Esse ano, choveu demais nas nascentes e na planície, e os rios Negro e Aquidauana transbordaram ao mesmo tempo, provocando o fenômeno do encontro das águas.

Em março, a repórter Cláudia Gaigher esteve na região, quando até os pantaneiros mais antigos foram surpreendidos pela cheia nas regiões mais altas. A equipe só conseguiu sobrevoar a região do pantanal, porque todas as pistas estavam alagadas. Os animais foram parar na pista. A água subiu muito rápido e não deu tempo de retirar toda a boiada. Chegar até o rebanho ilhado foi uma aventura.

Cláudia acompanhou a luta de peões e fazendeiros para retirar os animais dos pastos cheios d'água. “A gente tem como se salvar, mas o gado não”, disse o peão José Aparecido.

É nessas horas de extrema dificuldade que vem à tona a solidariedade do homem pantaneiro. Quando tem uma comitiva retirando gado e ela passa pelas fazendas, os funcionários acabam ajudando o trabalho dos peões. Uma boiada vai para uma fazenda próxima que ainda não está totalmente ilhada. O fazendeiro emprestou o pasto para que os animais não morram.

“O mais arriscado nesta época é você tomar cuidado para não morrer um peão, ter o apoio da canoa e separa a tropa que é boa na água. Então, os capazes já separamos melhores que são melhores na água, que nadam melhor. E o peão pantaneiro já tem essa habilidade”, aponta o fazendeiro César Queiroz.

No meio dos alagados, Cláudia entendeu o espírito de quem vive no mundo das águas. Parece sofrido, mas a coragem do homem pantaneiro aumenta a cada animal que é salvo. É uma aventura emocionante, mas viver nessa imensidão onde a água pode amanhecer na porta de casa não é fácil.

A repórter Cláudia Gaigher vai até a casa do artesão Vitalino Soares Brito e de Irani Maria de Jesus. E descobre que o casal pesca na porta de casa: “Estamos pegando sardinha, juju, bagre preto, tudo isso”, diz a dona de casa.

Vitalino é pantaneiro, e Irani é mineira. Eles estão casados há mais de 60 anos. Se para ela a cheia assusta, para ele é sinal de fartura. “É bom, porque aumenta o peixe, fica mais fácil. você vê: aqui na porta já estou pegando peixe”, diz o artesão.

Jaqueline tem 5 anos. É a netinha caçula e adora pescar. Pantaneiro já nasce sabendo aproveitar os mimos da natureza e nem precisa esperar muito. Em pouco tempo, ela já consegue vários peixes.

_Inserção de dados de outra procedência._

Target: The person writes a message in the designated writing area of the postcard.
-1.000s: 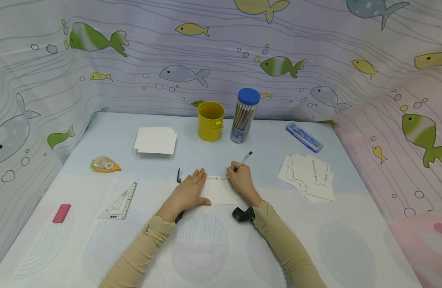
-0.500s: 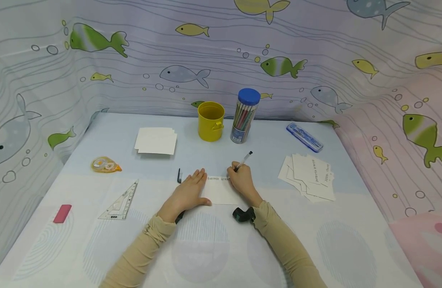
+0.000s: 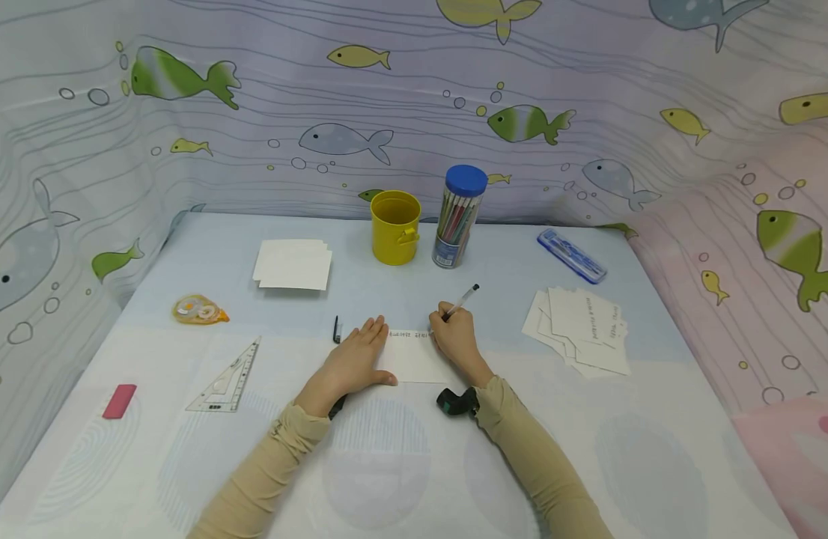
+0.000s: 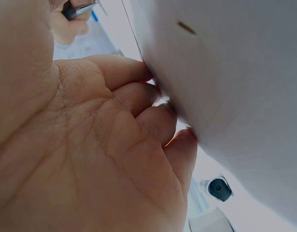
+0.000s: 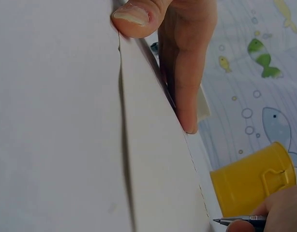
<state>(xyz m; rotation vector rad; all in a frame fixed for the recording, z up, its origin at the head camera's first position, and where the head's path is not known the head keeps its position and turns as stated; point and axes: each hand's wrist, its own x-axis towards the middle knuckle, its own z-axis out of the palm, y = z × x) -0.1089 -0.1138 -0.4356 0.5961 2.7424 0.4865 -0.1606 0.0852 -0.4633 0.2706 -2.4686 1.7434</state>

Assim como as águas vão e vêm todos os anos, os ribeirinhos se acostumam e aprendem a conviver com as surpresas do dia a dia e gostam. Vitalino leva a vida na flauta - ou melhor, na viola que ele mesmo faz.

Símbolo do pantanal, o tuiuiú não perde a pose, nem se incomoda com a rodovia que passa embaixo do ninho. É tempo de renovação. Apesar de ser preservado, a vigilância no pantanal tem de permanecer. Nós encontramos couro de jacaré e o que sobrou da espinha dorsal do animal. "Tem pessoas matando jacaré para tirar cauda para comer. Pode ser restaurante, barco de turismo", revela o pesquisador Walfrido Tomas, da Embrapa. Há quase 20 anos, ele estuda os bichos pantaneiros.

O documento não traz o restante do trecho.